As cenas de ação em “Sangue e Chocolate” são boas. As perseguições dos lobisomens às pessoas que fizeram ou podem fazer mal ao clã são ferozes e tensas, ajudadas muito pela excelente trilha sonora. Trilha que funciona o tempo inteiro, consegue dar leveza aos momentos de romance entre Vivian e Aidan, obscuridade aos momentos de terror e dinâmica aos momentos de ação. A fotografia, pendendo quase sempre para tons de azul, é bem feita, mas a quantidade de azul, por vezes, chega a incomodar um pouco. Os efeitos especiais não são utilizados em grande escala, até porque os lobos do filme são reais, mas, quando aparecem, não são lá grande coisa. A transformação dos lobisomens é um dos pontos mais fracos do filme, pois não dá medo, apenas acontece.
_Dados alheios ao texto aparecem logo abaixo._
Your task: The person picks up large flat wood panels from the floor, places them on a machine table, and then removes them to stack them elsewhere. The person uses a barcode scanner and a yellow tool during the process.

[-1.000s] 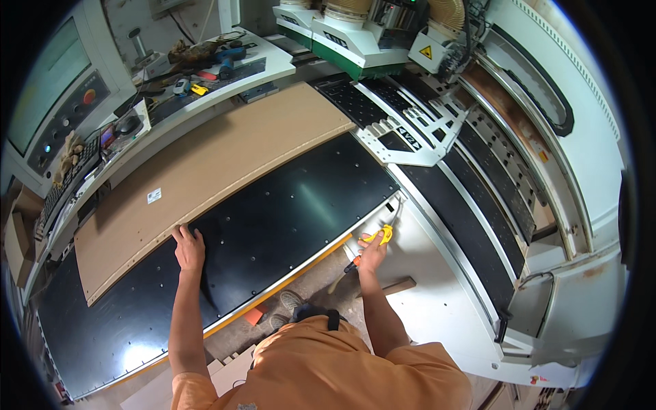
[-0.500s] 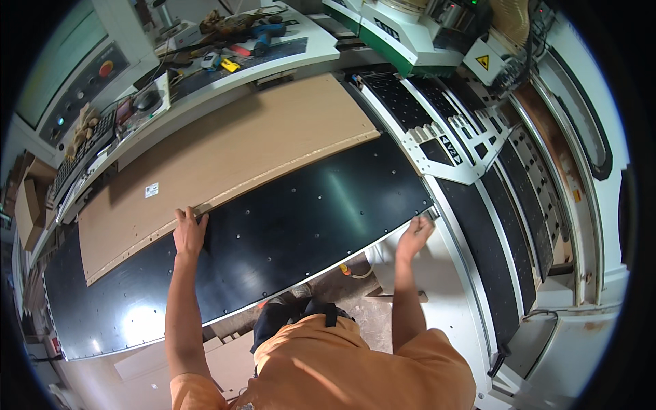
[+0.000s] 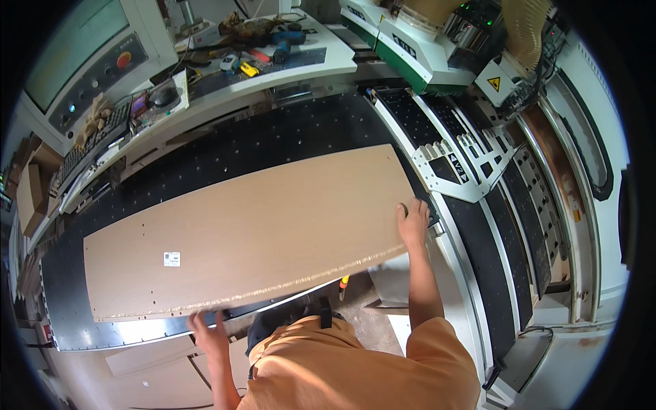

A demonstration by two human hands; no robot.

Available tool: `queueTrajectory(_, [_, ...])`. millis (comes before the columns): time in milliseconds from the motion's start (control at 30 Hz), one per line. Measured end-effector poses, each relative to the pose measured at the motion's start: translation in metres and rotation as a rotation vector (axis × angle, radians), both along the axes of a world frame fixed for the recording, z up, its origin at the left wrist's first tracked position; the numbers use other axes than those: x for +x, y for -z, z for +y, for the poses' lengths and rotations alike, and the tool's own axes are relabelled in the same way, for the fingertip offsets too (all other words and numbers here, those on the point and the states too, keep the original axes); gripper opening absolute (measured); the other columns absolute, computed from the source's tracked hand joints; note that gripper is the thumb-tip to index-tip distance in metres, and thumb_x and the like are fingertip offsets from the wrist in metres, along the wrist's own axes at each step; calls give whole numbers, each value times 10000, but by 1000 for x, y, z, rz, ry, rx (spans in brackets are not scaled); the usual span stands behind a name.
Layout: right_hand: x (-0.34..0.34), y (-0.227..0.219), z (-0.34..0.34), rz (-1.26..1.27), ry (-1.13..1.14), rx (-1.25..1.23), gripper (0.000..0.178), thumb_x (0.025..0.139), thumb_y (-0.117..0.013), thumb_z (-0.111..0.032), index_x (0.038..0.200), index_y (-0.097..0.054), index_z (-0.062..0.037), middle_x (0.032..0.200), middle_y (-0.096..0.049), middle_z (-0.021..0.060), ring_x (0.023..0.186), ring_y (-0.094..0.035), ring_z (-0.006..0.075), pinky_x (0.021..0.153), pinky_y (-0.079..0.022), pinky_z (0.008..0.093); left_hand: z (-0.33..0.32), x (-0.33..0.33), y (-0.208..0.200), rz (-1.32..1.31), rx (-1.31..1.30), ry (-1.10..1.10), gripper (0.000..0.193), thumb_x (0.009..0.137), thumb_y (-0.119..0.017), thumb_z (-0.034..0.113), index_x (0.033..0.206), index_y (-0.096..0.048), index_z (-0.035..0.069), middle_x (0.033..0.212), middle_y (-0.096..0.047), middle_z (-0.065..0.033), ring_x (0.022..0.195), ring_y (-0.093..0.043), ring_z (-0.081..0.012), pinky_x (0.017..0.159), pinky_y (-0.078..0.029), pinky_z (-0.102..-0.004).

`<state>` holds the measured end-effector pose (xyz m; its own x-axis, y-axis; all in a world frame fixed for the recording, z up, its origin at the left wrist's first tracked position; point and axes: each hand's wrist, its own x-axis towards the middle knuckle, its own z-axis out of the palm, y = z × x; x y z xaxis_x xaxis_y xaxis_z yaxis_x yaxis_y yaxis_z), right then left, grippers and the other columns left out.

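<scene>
A long tan wood panel (image 3: 273, 219) lies over the black perforated table (image 3: 273, 130), its near edge showing a rough, pale core. Small drilled holes mark its left end, and a white label (image 3: 172, 259) is stuck near there. At the panel's near edge, left of my body, my left hand (image 3: 212, 336) has its fingertips on the edge with the fingers bent. My right hand (image 3: 414, 224) grips the panel's right end near its front corner, thumb over the top. The fingers' undersides are hidden.
A white bench (image 3: 273, 75) behind holds a blue tool (image 3: 288, 44), a yellow tape measure (image 3: 249, 69) and a keyboard (image 3: 109, 133). A control panel with a red button (image 3: 124, 60) stands far left. At the right are a white bracket (image 3: 471, 186) and a green-edged machine head (image 3: 437, 83).
The panel has slid toward me and now covers the table's near part, baring its far part. My left hand came nearer with it; my right hand moved onto the panel's right end.
</scene>
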<state>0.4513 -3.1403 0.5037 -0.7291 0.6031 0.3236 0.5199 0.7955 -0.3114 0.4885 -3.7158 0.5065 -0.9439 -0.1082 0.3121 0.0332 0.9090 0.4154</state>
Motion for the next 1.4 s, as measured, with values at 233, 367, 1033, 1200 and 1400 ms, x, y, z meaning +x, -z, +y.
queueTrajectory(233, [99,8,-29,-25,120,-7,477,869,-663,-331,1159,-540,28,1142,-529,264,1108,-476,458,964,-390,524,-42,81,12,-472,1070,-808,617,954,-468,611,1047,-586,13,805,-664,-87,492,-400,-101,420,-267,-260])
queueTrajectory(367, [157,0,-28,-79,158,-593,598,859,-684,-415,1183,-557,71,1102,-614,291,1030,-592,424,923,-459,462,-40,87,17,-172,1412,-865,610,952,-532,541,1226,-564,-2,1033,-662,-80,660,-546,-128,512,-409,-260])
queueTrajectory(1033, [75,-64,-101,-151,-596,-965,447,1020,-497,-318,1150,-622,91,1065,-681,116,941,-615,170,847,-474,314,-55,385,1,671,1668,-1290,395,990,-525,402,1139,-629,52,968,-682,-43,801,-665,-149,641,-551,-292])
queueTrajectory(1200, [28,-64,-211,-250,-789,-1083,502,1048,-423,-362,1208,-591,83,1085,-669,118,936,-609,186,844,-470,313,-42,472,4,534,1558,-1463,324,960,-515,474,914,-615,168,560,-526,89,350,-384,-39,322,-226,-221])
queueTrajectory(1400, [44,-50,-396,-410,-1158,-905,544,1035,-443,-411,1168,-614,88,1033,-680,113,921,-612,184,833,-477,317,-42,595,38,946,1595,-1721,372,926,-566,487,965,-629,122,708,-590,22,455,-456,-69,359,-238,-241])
O elenco do longa não é bom, com exceção de Agnes Bruckner. A protagonista cumpre muito bem seu papel, conseguindo conciliar uma personagem com facetas quase antagônicas: sombria e apaixonada. Apesar de suas expressões serem quase as mesmas em todas as cenas (emburrada), Agnes passa as emoções de sua personagem com correção, deixando muito pouco escapar. O restante é fraco. Hugh Dancy é o protagonista masculino, Aidan, e passa para seu personagem toda a sua apatia e inexpressividade. Suas cenas de romance com Agnes são menos piores, mas nem assim consegue sair da mediocridade. O vilão Gabriel é interpretado pelo fraco Olivier Martinez, que não consegue nos fazer temer toda a sua “maldade e vilania”.

“Sangue e Chocolate” está longe de ser um dos melhores filmes do ano, muito longe mesmo. Mas chegou para dar uma boa retomada no gênero Lobisomen, que contava apenas com o bom “Anjos da Noite” como representante de respeito nos últimos anos, e que foi completamente ridicularizado com o patético “Amaldiçoados”. Não é um filme excelente, mas, apesar da tentativa do diretor de elenco de acabar com tudo, acaba agradando.